● REQUIRED ACTION
After repeating the line containing "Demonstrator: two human", stop; until then, repeat each line of the listing below exactly, starting with the first.

****

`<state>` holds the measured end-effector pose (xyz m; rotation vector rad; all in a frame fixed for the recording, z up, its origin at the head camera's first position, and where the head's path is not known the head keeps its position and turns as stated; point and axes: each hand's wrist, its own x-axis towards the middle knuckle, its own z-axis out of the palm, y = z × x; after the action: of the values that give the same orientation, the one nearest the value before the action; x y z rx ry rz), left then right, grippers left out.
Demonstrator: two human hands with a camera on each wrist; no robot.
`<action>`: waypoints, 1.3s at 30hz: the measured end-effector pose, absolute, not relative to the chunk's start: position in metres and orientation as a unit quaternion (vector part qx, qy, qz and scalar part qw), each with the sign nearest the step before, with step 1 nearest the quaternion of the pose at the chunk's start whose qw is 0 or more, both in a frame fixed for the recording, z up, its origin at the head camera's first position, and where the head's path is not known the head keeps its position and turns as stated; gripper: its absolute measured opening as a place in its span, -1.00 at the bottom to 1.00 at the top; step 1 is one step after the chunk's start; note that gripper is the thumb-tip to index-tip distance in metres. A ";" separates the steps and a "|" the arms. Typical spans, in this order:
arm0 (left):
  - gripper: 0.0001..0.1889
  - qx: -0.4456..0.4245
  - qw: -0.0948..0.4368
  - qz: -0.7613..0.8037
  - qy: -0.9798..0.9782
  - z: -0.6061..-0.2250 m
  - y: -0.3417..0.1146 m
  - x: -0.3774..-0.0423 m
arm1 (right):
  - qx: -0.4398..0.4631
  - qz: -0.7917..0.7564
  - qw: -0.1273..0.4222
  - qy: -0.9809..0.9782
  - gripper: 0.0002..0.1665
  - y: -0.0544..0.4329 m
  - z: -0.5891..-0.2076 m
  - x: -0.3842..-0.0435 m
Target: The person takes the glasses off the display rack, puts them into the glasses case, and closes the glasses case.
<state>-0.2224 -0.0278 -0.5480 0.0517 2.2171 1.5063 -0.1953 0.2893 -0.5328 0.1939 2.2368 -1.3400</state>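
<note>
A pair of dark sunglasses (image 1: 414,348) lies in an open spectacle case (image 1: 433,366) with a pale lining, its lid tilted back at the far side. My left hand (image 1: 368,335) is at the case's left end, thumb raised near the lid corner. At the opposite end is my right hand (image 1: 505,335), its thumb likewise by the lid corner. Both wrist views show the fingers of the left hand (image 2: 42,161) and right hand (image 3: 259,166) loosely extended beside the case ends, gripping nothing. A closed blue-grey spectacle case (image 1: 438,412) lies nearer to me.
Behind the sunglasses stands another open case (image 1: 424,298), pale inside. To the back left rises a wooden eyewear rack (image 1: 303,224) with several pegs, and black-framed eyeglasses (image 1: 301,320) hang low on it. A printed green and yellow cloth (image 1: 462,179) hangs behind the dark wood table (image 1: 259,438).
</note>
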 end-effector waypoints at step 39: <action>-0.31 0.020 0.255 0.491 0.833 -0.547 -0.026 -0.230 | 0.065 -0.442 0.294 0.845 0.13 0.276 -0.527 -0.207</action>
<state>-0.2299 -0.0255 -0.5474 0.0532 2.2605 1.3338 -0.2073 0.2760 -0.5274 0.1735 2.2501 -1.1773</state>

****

● SOLUTION
`<state>` holds the measured end-effector pose (xyz m; rotation vector rad; all in a frame fixed for the recording, z up, its origin at the head camera's first position, and where the head's path is not known the head keeps its position and turns as stated; point and axes: each hand's wrist, its own x-axis towards the middle knuckle, its own z-axis out of the palm, y = z × x; after the action: of the values that give the same orientation, the one nearest the value before the action; x y z rx ry rz), left then right, grippers left out.
Demonstrator: two human hands with a camera on each wrist; no robot.

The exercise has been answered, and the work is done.